In 1289, the king arranged for Thomas de Normanville, a Lincolnshire justice, to check on both Gwenllian and her cousin: "he was summoned to a council at Westminster to be held on 13 Oct[ober], and on 2 Sept[ember]. In the following year he was directed to report on the condition of the daughters [sic] of Llywelyn ab Gruffydd." In his mandate, Edward referred to both girls as having "taken the veil." Gwenllian would have been just seven. (Although she would spend her life among the nuns at Sempringham, she does not seem to have taken vows, nor did her cousin Gwladys.)

In 1327, Edward III granted £20 a year for Gwenllian, to be paid to the priory for her maintenance. Gwenllian would have been about forty-five years old. This pension was granted in response to a petition from Gwenllian: "Wentliane [Gwenllian], daughter of Lewelyn [Llywelyn] formerly the Prince of Wales prays the king of his grace to remember and aid her since the king . . . promised her when she was put in the house of Sempringham. . . ."

Gwenllian, princess of Wales, died at the Priory of Sempringham on 7 June 1337, just days before her fifty-fifth birthday. The date is noted by the chronicler Mannyng, who referred to her as Lleywelyn's "dear daughter," and as a "daughter of Wales" who had "remained" in England. According to Mannyng, Gwenllian (whom he calls "Wencilian") was "full courteous" (courtly, in the sense of having the manner, bearing, and conduct of a noblewoman), her death was "much lamented" by all.

As a further note about women held captive in convents: After the defeat of Robert the Bruce at the battle of Methven in 1306, his sister and his elder daughter were both imprisoned in Ghilbertine convents, Christian (Christina) Bruce at Sixhills, where Gwladys was confined, and Marjorie Bruce at Watton, in Yorkshire. The two women were freed in 1314 after Bruce's victory at Bannockburn. 

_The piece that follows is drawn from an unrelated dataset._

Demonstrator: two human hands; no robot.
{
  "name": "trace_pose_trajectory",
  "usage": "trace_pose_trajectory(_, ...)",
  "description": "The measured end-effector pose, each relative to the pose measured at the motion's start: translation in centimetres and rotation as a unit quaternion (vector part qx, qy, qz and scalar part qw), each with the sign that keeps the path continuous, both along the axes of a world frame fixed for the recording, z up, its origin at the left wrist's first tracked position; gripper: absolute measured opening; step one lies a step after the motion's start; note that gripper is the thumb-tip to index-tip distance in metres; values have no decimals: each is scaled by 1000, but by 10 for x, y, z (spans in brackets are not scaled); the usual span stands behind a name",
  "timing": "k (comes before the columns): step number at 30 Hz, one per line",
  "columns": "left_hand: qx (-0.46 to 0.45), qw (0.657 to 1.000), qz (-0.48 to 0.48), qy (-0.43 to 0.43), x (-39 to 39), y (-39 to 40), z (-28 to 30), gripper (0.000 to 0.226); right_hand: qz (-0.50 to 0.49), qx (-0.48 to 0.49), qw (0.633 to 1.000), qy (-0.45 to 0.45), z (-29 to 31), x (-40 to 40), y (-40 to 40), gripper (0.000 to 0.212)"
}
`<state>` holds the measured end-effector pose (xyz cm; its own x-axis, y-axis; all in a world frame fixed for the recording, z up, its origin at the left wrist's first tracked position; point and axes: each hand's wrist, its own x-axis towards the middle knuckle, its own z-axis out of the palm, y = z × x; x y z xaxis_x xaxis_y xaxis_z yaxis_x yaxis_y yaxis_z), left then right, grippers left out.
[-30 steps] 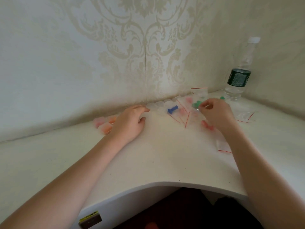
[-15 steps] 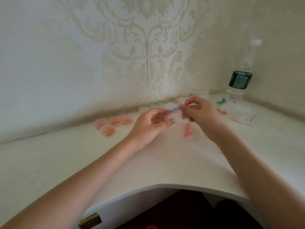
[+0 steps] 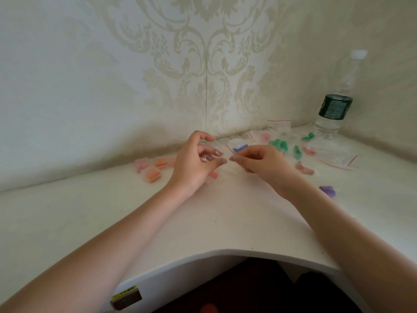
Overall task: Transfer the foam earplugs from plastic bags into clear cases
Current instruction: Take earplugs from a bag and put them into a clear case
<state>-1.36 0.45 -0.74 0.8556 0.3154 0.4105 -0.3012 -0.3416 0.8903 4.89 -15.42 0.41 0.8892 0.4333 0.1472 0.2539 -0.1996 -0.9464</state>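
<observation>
White corner desk [image 3: 225, 222], damask wallpaper behind. Left hand [image 3: 194, 163] fingers curled round a clear case [image 3: 206, 157]; right hand [image 3: 261, 161] pinches a red-striped plastic bag [image 3: 232, 148] just past its fingertips, blue earplug [image 3: 240, 147] inside. Foam likely light, squashy; bag slippery: grip near the seal.

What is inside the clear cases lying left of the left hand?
The clear cases hold orange and pink foam earplugs. The left hand covers the rightmost case, so its contents and the earplug count cannot be told.
</observation>
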Motion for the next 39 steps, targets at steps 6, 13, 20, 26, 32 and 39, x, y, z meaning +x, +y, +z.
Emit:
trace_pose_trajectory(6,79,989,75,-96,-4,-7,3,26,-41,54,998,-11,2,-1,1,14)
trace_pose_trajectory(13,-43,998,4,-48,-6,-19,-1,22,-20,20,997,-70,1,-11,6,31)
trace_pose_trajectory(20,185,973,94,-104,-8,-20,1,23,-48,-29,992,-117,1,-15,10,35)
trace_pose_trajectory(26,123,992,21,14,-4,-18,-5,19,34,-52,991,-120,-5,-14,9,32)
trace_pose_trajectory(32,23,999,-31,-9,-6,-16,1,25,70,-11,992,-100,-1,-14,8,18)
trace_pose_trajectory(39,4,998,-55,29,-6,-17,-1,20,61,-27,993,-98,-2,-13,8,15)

Among the other aristocratic women sent to Sempringham were Margaret de Clare, countess of Cornwall, who was detained there by Hugh Despenser from 1322 to 1326 during the reign of Edward II; Joan Mortimer, the daughter of Roger Mortimer, sent there in 1324, also during the reign of Edward II; and two of Hugh Despenser's daughters were dispatched to Sempringham--they were still there in 1337. 

For a longer list of royal and aristocratic women who were imprisoned for a variety of political motivations, click here.

*Although many sources indicate that the exact date of Gwenllian's birth in June is unknown, the birthdate of 12 June 1282 is inscribed on the memorial to her at Sempringham. Some who weigh in about the date of Gwenllian's birth argue that she was more likely born on 19 June, the day her mother died. Although the date is thus remains uncertain, I've used the date on her memorial as the occasion for today's post.